Lawn Mower Safety Tips
Every year 200,000 people are injured in lawn mower accidents, 16,000 of them children. Lawnmower accidents include severed fingers, burns, and eye injuries. These simple safety tips from the American Society of Plastic Surgeons, American Society for Reconstructive Microsurgery, and the American Society of Maxillofacial Surgeons will help you stay safe this summer. Mowing the lawn isn’t rocket science. However, there are several precautions that one has to take to avoid accidents. Mowing tips include when to mow, what to wear, and what angles to take on inclines, declines, and hills. Therefore, let’s dig into the basics of lawn mower safety:
- Always mow when you can see clearly. Nighttime isn’t the right time for mowing activities.
- Never let children near the lawnmower. Make sure the children are indoors or at a safe distance from the mowing area.
- Educate children on lawnmower safety. Children should be at least 12 years old to operate a push mower and 16 to operate a riding mower.
- Never RUN and mow.
- Always inspect the land/lawn before moving and pick up stones, branches, nails, wires, rocks, or any other debris along the way to prevent them from being caught in the mower causing severe injury to people around.
- NEVER cut wet grass
- Do NOT drink alcohol or any alcoholic beverage and operate a lawnmower.
- Ensure you wear the proper gear ( steel-toed shoes, long pants) when operating a mower to keep injuries at bay.
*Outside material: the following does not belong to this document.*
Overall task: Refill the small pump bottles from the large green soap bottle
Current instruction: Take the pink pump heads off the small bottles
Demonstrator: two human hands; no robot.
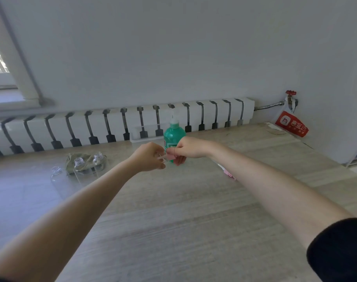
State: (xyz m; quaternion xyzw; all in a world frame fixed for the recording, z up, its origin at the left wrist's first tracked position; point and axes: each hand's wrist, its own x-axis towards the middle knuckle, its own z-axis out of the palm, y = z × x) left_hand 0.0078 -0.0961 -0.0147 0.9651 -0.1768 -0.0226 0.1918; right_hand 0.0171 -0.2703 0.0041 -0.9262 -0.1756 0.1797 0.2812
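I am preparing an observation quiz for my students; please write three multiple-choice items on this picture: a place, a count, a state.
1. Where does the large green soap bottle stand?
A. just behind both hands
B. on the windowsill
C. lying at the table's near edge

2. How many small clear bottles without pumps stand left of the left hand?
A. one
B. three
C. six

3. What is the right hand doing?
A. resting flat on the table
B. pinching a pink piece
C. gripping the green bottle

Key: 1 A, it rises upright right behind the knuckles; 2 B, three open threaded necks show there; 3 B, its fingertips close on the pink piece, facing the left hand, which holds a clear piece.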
- NEVER refuel when the engine is running or hot. Always let the engine cool down for at least 30 minutes before refueling it.
- NEVER pull the mower backward towards you.
- When mowing a hill, always mow it across and NEVER up and down. If you mow a mountain up and down, there are chances that your lawnmower will roll back onto your feet or your feet slipping under the mower.
- NEVER leave the lawnmower unattended
- NEVER mow the wet lawn or mow during the rainy season when using an electric mower
- Always ensure that all four wheels of the mower are grounded.
- Always check the oil level after 4 hours of usage.
- Change the oil after the mower has been used for fifty or more hours.
- Change the spark plug after 90 hours of usage.
- Do NOT put your hands/feet under the deck of your lawnmower.
- NEVER tamper with the mower’s safety controls
- Do NOT use a frayed extension cord.
These are some of the safety tips that can prevent injuries to you and your family. Apart from these safety tips, you need to take good care of your lawnmower. Note that every mower has a different operational manner. Therefore, get to know your mower before you purchase it.
The lawnmower blade spins roughly at a speed of 180 miles an hour which is why you need to inspect the surface before you start mowing because if you hit a rock, stone, tree branch, or any other object, it will come out flying at the same speed. This can cause severe damage to you as well as those around you. It would help if you regularly took your lawnmower’s casing off to clean off all the dust, dirt, debris, and dry grass built up inside it.
Similarly, if you are injured while mowing the land, seek medical help at once. No matter how small, never overlook these injuries. Upon injury, clean the wound with soap and water to wipe out the bacteria present on the wound. Wrap it up with a bandage and get yourself to the nearest emergency room as soon as possible. Smaller injuries, if overlooked, can lead to fatal injuries that can often lead to multiple amputations. Always clean the blade once the job is done and disconnect the spark plug.
The Bottom Line
We hope our article was able to cover every possible cause why a lawn mower catches. Every year, countless people are fatally injured in lawn mower accidents. And a majority of these accidents are caused because of the owner’s negligence towards mower safety. Though many take it lightly, a lawnmower must be handled with caution, especially if there are children in the house.
Every lawnmower has a different operating procedure. Therefore, ensure that you thoroughly read the safety manual whenever buying a new mower. To keep yourself, your loved ones, and your precious property safe and secure, you must always be very careful and extra attentive while operating any lawnmower.